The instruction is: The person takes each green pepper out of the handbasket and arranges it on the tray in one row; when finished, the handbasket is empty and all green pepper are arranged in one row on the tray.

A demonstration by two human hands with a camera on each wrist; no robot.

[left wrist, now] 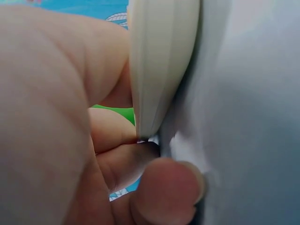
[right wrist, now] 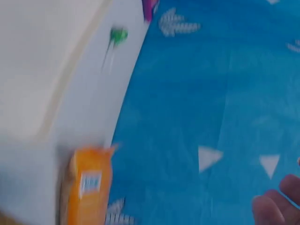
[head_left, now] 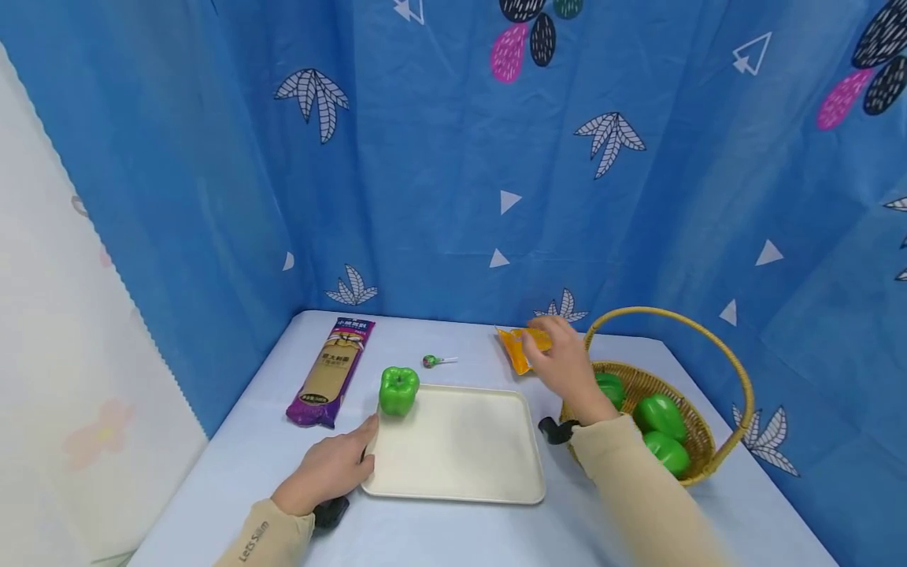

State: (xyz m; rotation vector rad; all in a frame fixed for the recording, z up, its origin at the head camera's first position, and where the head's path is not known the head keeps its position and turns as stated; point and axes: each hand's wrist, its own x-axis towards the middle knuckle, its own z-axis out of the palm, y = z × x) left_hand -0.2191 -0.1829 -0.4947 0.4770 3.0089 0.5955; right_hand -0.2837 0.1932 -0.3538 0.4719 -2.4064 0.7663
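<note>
While pinching the left rim of the cream, shallow, rectangular tray (head_left: 457, 453) with the thumb and curled fingers of the left hand (head_left: 336, 465), hovers with the right hand (head_left: 563, 366) by the small orange plastic packet (head_left: 512, 346), fingers loosely parted, holding nothing and, in the right wrist view, apart from it. Packet at the far side of the white surface (head_left: 439, 539), between the green-headed, white-stick lollipop (head_left: 431, 361) and the yellow woven basket (head_left: 700, 421).

Could nudge the packet back toward the blue patterned curtain (head_left: 439, 197) by coming in too low, or miss a firm hold by catching only its thin end. Could also bump the basket with the beige right sleeve (head_left: 631, 488), overlapping its left side in the head view; impossible to tell whether touching. Likely to tip it and spill the glossy green peppers (head_left: 660, 416) inside if snagged hard.

Could topple the lone green bell pepper (head_left: 398, 391), standing at the tray's far-left corner, by lifting or jerking the pinched rim; probably round enough to roll.
</note>
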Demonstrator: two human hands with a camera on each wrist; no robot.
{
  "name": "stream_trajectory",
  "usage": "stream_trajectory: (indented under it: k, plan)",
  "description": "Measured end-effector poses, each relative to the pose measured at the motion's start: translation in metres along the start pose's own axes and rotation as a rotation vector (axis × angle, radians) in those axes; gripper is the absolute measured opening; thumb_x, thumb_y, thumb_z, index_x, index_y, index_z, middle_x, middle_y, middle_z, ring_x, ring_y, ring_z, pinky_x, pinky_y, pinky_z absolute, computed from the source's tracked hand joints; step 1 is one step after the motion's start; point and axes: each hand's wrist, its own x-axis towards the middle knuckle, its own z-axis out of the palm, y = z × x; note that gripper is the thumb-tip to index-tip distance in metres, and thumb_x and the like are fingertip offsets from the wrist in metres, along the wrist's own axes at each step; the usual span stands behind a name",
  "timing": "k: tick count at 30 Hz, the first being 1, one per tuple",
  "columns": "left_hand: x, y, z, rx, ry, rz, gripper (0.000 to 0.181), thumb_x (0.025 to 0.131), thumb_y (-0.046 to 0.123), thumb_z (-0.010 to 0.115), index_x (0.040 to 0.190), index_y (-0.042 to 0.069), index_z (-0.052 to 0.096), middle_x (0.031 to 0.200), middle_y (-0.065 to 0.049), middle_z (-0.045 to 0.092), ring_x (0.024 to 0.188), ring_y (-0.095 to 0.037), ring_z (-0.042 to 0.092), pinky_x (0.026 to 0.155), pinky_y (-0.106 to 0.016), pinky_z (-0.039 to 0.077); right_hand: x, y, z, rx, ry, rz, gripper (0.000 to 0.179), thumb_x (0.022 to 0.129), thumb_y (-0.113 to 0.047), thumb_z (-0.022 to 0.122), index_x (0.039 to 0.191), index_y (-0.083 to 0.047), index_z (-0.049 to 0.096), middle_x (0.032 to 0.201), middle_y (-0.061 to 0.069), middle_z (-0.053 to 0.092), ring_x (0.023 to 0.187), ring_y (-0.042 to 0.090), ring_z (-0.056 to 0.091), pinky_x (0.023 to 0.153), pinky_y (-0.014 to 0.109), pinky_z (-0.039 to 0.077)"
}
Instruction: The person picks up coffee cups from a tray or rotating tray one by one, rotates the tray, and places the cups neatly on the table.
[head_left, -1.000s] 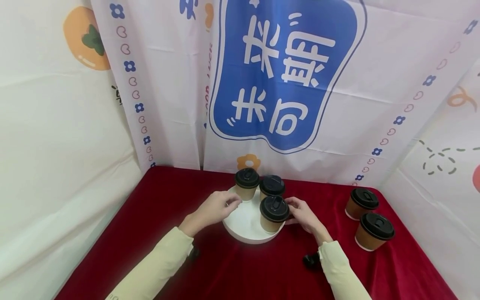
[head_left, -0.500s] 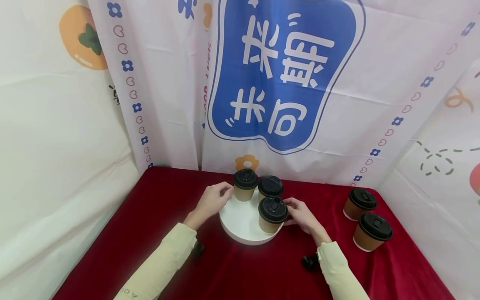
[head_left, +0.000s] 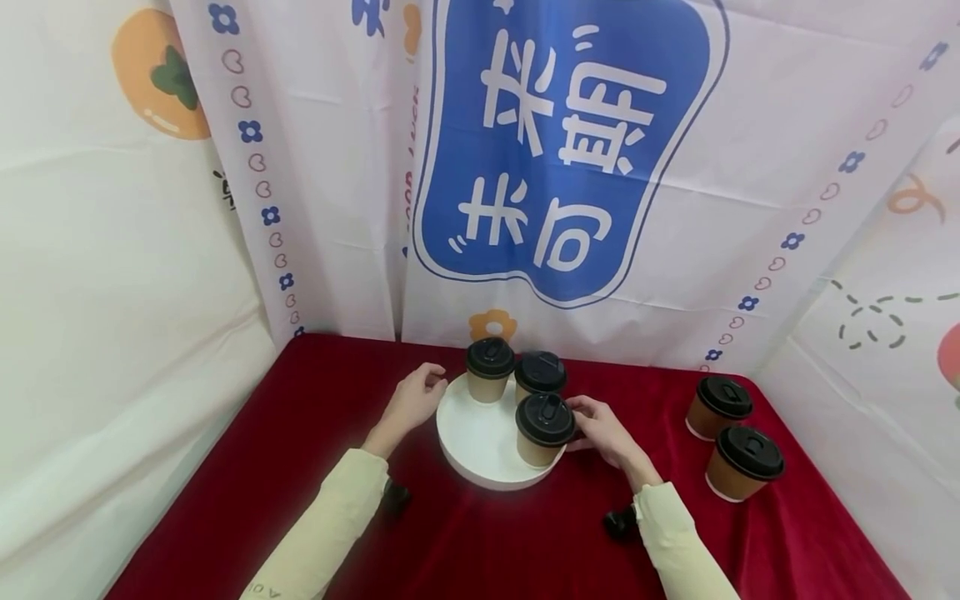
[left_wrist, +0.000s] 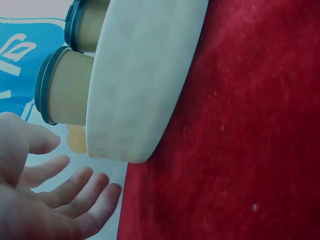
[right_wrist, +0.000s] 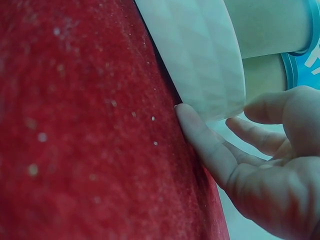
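Note:
Three paper coffee cups with black lids stand upright on a round white tray (head_left: 480, 446): a back left cup (head_left: 489, 388), a back middle cup (head_left: 529, 393) and a front right cup (head_left: 537, 452). Just off the tray's left rim is my left hand (head_left: 414, 402), fingers loosely bent with nothing in them. The left wrist view shows a gap between this hand (left_wrist: 60, 195) and the tray's side (left_wrist: 140, 85). At the tray's right side, beside the front cup, is my right hand (head_left: 606, 433). In the right wrist view its extended fingertips (right_wrist: 189, 117) rest at the patterned tray wall (right_wrist: 205, 60).
Two more lidded cups, one farther back (head_left: 708, 418) and one nearer (head_left: 737, 477), stand on the red cloth (head_left: 480, 550) to the right. A printed white curtain (head_left: 352, 275) rises behind the table, and white sheets flank it. Small black objects (head_left: 619, 523) show beside both sleeves.
My left hand has drawn back from over the tray, moving left and slightly away from me, beyond the rim. My right hand stays at the tray's right side, and the cups keep their places.

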Motion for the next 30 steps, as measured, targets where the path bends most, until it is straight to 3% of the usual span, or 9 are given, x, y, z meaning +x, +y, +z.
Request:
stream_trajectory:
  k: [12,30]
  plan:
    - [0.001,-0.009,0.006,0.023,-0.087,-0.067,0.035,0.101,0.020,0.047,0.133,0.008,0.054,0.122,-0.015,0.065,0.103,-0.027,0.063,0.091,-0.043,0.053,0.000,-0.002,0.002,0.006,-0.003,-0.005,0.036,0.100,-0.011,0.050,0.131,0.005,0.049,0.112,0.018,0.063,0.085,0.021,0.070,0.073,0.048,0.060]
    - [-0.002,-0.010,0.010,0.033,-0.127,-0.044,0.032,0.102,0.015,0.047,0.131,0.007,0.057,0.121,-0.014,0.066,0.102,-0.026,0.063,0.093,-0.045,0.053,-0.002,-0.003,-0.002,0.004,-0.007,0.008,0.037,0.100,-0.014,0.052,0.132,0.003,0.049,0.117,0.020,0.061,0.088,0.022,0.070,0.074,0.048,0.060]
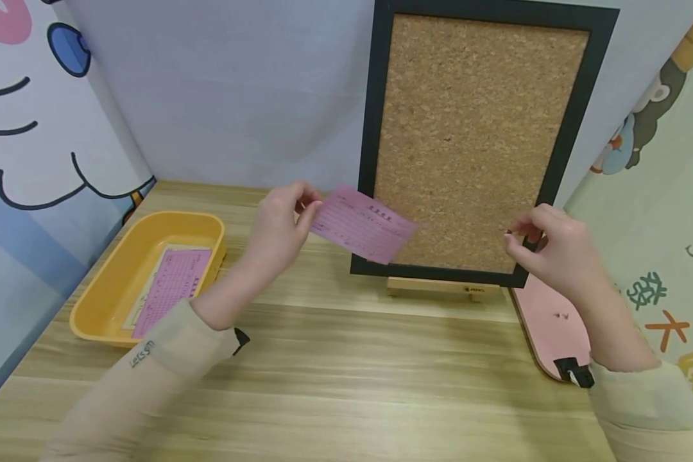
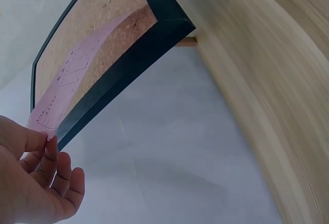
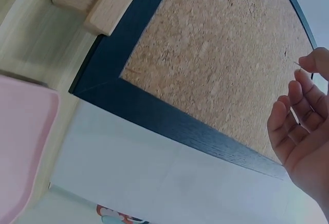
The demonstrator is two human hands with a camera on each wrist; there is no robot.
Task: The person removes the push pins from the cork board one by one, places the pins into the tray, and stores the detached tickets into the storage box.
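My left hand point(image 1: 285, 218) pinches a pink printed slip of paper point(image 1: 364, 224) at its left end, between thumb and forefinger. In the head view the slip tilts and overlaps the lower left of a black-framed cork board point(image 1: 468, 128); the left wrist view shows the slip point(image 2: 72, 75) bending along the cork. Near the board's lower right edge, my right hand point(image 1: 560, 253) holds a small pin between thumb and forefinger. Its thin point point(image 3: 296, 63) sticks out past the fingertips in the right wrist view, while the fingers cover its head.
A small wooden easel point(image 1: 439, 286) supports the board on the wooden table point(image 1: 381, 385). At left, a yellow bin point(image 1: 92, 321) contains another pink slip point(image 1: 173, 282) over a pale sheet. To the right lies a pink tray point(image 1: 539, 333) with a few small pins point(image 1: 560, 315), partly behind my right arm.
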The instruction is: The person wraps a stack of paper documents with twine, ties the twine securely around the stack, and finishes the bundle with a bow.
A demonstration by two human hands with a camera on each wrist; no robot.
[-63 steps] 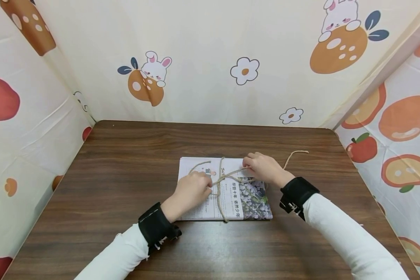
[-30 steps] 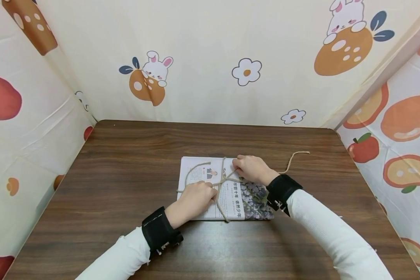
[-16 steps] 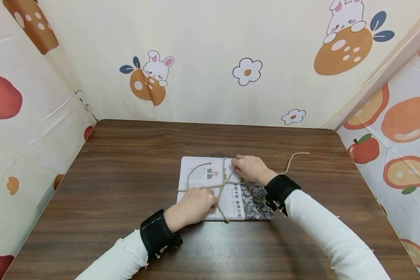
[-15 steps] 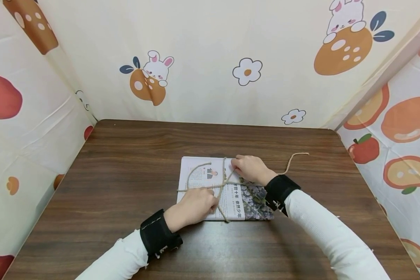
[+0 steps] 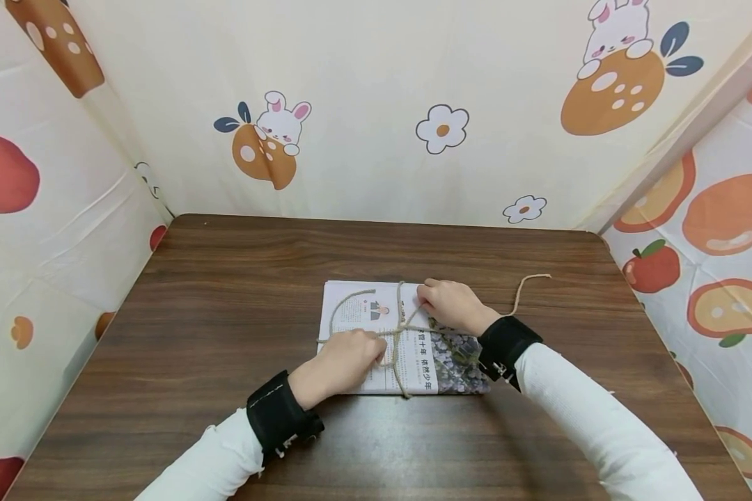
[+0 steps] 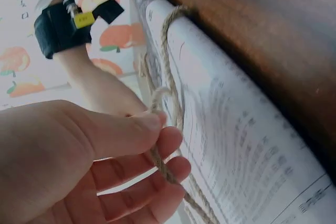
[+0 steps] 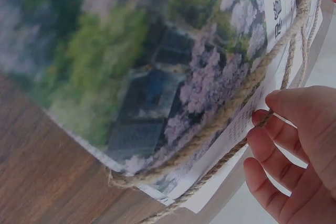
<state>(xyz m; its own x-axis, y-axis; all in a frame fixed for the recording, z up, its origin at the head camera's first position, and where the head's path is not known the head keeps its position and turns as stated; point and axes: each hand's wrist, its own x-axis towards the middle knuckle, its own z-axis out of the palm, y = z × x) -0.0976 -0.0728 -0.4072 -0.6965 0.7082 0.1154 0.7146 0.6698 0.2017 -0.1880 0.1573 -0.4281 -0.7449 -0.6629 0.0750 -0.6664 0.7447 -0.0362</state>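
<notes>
A folded stack of newspaper point(image 5: 421, 376), with a purple-flower photo on its right part, lies flat at mid-table. Beige twine point(image 5: 401, 327) runs across it both ways and crosses near its middle. Over the lower left of the paper, my left hand point(image 5: 346, 358) pinches a strand of twine point(image 6: 167, 173) between thumb and index finger, as the left wrist view shows. At the upper right, my right hand point(image 5: 454, 304) pinches another strand point(image 7: 226, 157) between thumb and fingertips. One loose end curves over the paper's left part; another sticks out beyond my right wrist.
The brown wooden table point(image 5: 238, 278) surrounds the newspaper on every side. A cream curtain point(image 5: 363, 174) with rabbit and flower prints stands behind it. Fruit-print cloth point(image 5: 727, 278) hangs on the right, and similar cloth point(image 5: 69, 243) on the left.
Since two seconds ago my right hand has shifted left towards the crossing, and my left hand has come slightly nearer. In the last half second my left hand moved a little left and up.
</notes>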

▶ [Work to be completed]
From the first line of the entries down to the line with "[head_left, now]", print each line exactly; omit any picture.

▶ [Final answer]
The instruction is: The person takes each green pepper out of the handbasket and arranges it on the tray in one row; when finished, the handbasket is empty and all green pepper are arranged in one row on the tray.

A demonstration by two human hands with a camera on each wrist; no robot.

[left wrist, now] 
[right wrist, now] 
[head_left, now] 

The required output has been given in full.